Также в соответствии с нашим шаблоном обмена мы полагаем, что снова встретимся с теми, с кем встречались ранее, и что взаимовыгодные отношения складываются в ходе повторяющихся сделок. В ситуации, когда партнера можно выбирать, но группы малы и товарами в них обмениваются с теми, кто живет неподалеку, торговать с одними и теми же людьми выгодно. Это позволяет партнерам обмениваться «одолжениями» (favors), что становится формой страховки от эксплуатации. Человек, который обычно обменивает наконечники стрел на ваш мед, не будет взвинчивать цену, если узнает, что у вас закончились наконечники, потому что хочет оставаться вашим партнером и в будущем, и, разумеется, это работает в обоих направлениях. Схема повторяющегося обмена, иногда включающая в себя одолжения, подразумевает, что у этих сделок нет какого-либо горизонта, четко обозначенного предела, после которого не следует ждать продолжения. Вероятно, по этой причине простой разовый бартер, когда партнеры обменивались товарами на месте, не предполагая взаимодействовать в дальнейшем, играл ограниченную роль в экономиках малых сообществ. Чаще это была периферия сферы обмена, обычно с чужаками, а не с членами своей общины или племени[370].

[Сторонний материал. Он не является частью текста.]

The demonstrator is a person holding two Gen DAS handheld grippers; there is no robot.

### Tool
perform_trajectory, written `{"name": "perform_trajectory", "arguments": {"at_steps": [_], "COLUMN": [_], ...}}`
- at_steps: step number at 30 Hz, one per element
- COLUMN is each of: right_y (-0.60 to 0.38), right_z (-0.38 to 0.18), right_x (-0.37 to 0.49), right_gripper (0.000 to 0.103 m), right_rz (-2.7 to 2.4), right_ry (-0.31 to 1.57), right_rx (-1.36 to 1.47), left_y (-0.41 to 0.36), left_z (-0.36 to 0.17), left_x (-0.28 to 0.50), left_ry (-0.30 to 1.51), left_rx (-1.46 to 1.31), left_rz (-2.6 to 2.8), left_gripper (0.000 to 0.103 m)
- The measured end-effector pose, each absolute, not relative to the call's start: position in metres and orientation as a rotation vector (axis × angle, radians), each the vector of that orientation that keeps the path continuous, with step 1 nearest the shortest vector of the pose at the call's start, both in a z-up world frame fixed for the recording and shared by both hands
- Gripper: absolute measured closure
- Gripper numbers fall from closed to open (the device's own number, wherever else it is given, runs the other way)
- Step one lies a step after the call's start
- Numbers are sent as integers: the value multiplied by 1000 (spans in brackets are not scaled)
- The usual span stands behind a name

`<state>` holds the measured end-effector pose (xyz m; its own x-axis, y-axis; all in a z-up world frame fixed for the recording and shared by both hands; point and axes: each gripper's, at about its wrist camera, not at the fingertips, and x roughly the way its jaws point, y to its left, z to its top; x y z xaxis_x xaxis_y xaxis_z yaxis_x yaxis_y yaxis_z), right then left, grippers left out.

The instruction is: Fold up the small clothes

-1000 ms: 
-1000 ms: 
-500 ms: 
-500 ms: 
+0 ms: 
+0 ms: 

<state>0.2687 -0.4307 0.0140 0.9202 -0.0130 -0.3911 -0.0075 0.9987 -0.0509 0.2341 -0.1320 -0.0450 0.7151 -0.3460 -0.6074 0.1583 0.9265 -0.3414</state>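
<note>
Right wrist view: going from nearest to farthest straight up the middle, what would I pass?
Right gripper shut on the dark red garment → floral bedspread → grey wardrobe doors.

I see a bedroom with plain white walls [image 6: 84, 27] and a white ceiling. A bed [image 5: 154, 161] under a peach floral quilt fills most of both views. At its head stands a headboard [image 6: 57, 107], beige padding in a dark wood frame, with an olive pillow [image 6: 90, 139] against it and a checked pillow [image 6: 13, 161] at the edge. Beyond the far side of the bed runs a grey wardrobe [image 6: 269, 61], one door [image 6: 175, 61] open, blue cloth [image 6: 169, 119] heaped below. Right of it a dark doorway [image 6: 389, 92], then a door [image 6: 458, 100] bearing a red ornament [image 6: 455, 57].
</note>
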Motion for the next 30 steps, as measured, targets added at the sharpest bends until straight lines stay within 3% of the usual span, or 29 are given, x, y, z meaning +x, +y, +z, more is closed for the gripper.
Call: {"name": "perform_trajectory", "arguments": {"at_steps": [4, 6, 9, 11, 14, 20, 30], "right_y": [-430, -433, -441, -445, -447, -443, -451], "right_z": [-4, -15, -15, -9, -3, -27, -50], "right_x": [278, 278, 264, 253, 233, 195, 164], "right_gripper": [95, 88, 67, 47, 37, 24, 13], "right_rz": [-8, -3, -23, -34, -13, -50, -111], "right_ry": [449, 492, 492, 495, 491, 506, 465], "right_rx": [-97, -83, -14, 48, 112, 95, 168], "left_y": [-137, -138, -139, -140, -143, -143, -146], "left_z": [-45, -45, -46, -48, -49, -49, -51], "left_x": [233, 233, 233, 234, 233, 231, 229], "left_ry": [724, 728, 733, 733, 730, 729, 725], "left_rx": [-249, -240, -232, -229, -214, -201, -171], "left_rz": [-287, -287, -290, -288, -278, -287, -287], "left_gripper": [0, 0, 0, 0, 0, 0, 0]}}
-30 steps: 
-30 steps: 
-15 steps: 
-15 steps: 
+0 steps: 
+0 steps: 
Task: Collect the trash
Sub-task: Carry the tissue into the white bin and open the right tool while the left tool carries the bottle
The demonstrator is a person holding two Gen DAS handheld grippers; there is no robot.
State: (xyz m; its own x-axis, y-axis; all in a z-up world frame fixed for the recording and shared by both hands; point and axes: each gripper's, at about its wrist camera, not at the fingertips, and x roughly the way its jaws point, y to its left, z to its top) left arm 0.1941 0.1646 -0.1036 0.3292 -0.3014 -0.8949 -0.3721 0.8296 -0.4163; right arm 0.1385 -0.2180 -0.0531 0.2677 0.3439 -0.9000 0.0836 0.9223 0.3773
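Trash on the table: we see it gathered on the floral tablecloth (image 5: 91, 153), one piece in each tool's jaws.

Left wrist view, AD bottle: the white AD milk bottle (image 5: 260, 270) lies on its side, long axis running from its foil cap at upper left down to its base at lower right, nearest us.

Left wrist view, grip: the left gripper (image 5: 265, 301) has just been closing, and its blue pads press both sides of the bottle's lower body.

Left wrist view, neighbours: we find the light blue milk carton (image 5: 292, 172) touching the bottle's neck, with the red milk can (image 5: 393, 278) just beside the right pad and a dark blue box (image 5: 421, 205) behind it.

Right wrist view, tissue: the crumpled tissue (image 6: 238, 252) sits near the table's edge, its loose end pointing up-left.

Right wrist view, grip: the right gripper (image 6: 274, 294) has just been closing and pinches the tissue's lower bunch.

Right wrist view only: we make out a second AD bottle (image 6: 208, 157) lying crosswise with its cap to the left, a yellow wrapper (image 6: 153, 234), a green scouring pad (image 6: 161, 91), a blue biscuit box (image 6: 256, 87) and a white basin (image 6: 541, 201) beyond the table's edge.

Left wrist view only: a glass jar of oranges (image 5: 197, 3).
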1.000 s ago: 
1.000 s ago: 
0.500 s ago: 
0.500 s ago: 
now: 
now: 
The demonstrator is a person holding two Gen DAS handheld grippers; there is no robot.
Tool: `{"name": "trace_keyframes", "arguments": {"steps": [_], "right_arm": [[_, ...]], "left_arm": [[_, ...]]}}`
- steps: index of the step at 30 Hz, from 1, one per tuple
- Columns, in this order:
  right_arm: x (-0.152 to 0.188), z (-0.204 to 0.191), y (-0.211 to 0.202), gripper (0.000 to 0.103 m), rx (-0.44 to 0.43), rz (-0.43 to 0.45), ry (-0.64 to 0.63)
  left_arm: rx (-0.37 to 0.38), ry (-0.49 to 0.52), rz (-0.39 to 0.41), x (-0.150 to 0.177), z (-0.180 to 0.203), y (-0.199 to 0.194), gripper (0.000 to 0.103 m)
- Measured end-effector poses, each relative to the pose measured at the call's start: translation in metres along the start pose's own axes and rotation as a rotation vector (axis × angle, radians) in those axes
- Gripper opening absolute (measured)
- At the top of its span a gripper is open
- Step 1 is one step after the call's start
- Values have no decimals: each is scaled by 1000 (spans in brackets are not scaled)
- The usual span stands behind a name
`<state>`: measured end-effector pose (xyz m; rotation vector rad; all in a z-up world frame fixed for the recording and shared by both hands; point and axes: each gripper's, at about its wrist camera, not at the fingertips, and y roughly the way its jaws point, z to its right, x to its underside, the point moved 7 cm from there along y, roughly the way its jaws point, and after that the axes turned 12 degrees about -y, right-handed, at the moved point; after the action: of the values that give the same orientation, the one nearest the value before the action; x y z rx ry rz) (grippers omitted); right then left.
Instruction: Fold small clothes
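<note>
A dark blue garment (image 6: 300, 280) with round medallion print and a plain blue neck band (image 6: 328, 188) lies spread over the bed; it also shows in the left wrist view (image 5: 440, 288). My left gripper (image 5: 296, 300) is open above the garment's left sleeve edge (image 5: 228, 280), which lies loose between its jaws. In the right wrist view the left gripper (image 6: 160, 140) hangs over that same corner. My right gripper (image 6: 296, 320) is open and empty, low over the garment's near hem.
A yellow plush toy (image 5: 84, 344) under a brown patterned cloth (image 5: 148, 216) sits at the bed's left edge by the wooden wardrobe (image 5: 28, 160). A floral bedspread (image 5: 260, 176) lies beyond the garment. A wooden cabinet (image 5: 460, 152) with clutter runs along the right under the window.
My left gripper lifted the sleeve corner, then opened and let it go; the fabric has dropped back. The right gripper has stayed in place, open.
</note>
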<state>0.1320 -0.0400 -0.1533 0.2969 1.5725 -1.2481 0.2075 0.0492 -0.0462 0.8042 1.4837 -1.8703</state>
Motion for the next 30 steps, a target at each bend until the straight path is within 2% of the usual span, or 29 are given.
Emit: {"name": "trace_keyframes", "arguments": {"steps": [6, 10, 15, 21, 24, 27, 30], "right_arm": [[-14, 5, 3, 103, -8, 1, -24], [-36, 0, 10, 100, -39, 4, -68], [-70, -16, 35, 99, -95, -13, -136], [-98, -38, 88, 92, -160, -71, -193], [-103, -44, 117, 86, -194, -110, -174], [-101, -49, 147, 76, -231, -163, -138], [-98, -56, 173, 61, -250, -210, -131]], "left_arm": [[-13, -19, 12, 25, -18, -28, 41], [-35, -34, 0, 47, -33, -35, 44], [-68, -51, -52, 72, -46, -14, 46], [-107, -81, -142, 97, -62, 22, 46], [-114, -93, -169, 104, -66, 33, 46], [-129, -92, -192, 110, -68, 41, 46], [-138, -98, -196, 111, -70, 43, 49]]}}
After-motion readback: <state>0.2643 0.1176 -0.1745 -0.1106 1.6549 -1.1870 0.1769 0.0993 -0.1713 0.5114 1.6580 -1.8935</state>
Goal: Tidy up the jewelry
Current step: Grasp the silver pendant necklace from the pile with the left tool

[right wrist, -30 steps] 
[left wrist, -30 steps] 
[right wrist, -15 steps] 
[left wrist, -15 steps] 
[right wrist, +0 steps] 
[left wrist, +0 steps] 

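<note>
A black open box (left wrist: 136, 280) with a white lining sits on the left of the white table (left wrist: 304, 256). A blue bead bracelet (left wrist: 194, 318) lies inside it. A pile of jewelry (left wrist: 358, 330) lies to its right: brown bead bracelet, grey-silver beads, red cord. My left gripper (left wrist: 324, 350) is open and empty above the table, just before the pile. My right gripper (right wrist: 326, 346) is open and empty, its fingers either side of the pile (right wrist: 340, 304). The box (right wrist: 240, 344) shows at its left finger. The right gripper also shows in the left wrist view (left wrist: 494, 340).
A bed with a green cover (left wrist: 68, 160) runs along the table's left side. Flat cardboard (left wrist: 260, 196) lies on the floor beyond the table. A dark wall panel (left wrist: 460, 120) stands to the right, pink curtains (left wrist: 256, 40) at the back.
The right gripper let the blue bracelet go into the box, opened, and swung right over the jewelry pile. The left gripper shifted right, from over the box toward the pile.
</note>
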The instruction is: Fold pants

Шаблон социального обмена сочетает два типа информации – экономическую в строгом смысле слова (товары, их количество, стоимость и т. д.) и сведения о конкретных людях и их репутации. Как отмечают многие антропологи, экономическая деятельность в малых сообществах не происходит (и на протяжении большей части эволюции человечества не происходила) в отрыве от других сторон социального взаимодействия. Сделки влияют не только на благосостояние участников, не только на их приобретения или потери, но также на репутацию, положение в обществе, характер отношений с партнерами по обмену, степень, в которой они могут полагаться на других, сплоченность группы, к которой они принадлежат, и т. д. Четкое отделение экономического обмена от других аспектов социального взаимодействия – недавний побочный эффект, возникший в условиях рынка[371].